Age-related hearing loss affects a growing population worldwide.
CLARITY-inspired systems may provide:
- Improved conversational clarity
- Enhanced social participation
- Reduced listening fatigue
for older adults.
The platform may support:
- Office environments
- Meeting rooms
- Hybrid workspaces
- Customer interaction settings
where speech clarity directly influences productivity.
Perhaps the most exciting future direction lies outside the original problem domain.
The core technologies behind CLARITY are applicable wherever speech must be extracted from noise in real time.
The architecture can be adapted for:
- Conference microphones
- Remote collaboration tools
- Smart meeting rooms
- Hybrid education systems
to improve voice quality under challenging acoustic conditions.
Future consumer products could leverage the same architecture to provide:
- Environmental speech enhancement
- Adaptive listening modes
- Context-aware audio processing
within everyday wearable devices.
Speech enhancement remains a critical challenge for robots operating in noisy environments.
Potential applications include:
- Service robotics
- Human-robot interaction
- Autonomous assistants
- Voice-controlled industrial systems
where reliable speech perception is essential.

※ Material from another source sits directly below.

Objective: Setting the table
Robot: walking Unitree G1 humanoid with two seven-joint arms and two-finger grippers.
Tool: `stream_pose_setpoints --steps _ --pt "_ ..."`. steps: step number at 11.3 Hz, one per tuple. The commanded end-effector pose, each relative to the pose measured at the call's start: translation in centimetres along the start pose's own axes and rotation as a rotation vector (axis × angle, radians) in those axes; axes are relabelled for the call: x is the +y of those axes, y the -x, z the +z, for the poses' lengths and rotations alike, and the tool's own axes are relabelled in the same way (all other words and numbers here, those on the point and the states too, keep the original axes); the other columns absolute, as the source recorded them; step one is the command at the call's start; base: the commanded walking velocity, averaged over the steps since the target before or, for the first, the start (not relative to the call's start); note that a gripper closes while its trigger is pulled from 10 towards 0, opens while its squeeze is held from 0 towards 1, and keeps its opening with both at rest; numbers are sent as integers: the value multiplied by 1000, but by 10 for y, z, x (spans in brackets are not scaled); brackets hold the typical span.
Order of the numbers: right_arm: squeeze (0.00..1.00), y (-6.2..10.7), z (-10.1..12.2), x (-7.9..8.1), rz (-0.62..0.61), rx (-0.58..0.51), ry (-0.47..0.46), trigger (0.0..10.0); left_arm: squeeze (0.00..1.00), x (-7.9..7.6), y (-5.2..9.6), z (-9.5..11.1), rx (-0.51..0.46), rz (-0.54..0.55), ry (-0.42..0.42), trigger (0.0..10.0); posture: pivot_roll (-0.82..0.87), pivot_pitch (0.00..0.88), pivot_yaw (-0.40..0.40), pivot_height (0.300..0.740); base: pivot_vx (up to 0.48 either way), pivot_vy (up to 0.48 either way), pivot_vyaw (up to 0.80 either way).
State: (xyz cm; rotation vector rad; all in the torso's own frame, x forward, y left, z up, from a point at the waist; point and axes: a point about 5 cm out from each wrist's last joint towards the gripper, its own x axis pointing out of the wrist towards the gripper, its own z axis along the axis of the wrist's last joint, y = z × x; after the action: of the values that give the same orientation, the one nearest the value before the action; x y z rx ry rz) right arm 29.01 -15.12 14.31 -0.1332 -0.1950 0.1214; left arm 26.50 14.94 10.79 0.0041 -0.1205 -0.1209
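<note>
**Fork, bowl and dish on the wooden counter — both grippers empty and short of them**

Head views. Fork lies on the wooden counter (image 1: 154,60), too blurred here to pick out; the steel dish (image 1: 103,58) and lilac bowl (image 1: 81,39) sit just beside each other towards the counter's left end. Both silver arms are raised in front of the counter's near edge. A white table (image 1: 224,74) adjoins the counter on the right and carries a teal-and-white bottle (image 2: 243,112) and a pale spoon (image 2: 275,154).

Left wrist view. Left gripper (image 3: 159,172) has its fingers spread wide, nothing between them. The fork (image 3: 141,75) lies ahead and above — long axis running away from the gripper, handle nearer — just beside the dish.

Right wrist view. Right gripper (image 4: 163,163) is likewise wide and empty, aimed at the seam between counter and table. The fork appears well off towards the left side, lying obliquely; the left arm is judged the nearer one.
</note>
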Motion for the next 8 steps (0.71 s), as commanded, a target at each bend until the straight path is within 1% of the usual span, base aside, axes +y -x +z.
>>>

The broader vision of CLARITY extends beyond hearing accessibility.
At its core, the project demonstrates how low-cost edge hardware can execute sophisticated audio intelligence in real time.
Future systems may evolve into:
- Intelligent communication devices
- Context-aware audio interfaces
- Real-time speech mediation platforms
- Human-centered edge-AI systems
capable of understanding and enhancing acoustic environments rather than merely transmitting sound.
The ultimate objective of CLARITY is not simply to build a better hearing-assistance device.
It is to explore a future in which affordable edge-AI systems can intelligently mediate human communication, making speech more accessible, understandable, and inclusive across a wide range of environments.
The current prototype demonstrates the technical feasibility of this vision. Future research, engineering, and product development efforts will determine how far that vision can be extended.